* **ASSIGNMENT**
From first line to last, transcribe the listing exactly and skip any image.

* **DATASET CONTENT**

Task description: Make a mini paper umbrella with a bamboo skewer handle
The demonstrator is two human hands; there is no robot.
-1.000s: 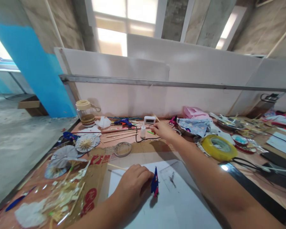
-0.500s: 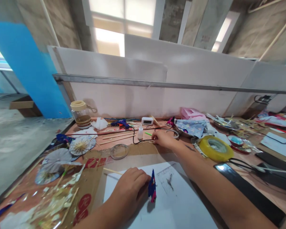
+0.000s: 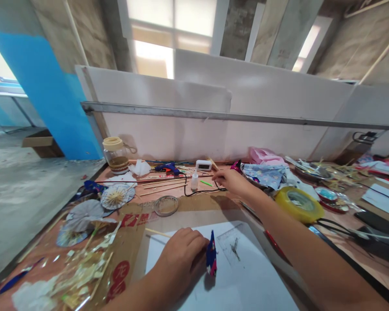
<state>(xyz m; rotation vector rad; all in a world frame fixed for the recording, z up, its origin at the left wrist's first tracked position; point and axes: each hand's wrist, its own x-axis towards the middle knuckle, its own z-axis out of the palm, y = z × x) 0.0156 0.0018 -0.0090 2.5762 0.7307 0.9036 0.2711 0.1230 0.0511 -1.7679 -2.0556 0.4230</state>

* **SOLUTION TO THIS EXERCISE**
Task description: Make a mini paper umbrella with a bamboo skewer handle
The demonstrator is two human hands; there is no robot.
-1.000s: 
-0.500s: 
+0.000s: 
<state>(xyz m; rotation vector rad; all in a world frame fixed for the recording, z up, its origin at the left wrist's first tracked position; point and axes: each hand's wrist, its own x-axis towards the middle knuckle, its own z-axis out of the palm, y = z × x) 0.0156 0.0018 -0.0090 2.5762 0.7307 0.9036 0.2711 0.1230 0.0511 -1.7679 -2.0556 0.4230</state>

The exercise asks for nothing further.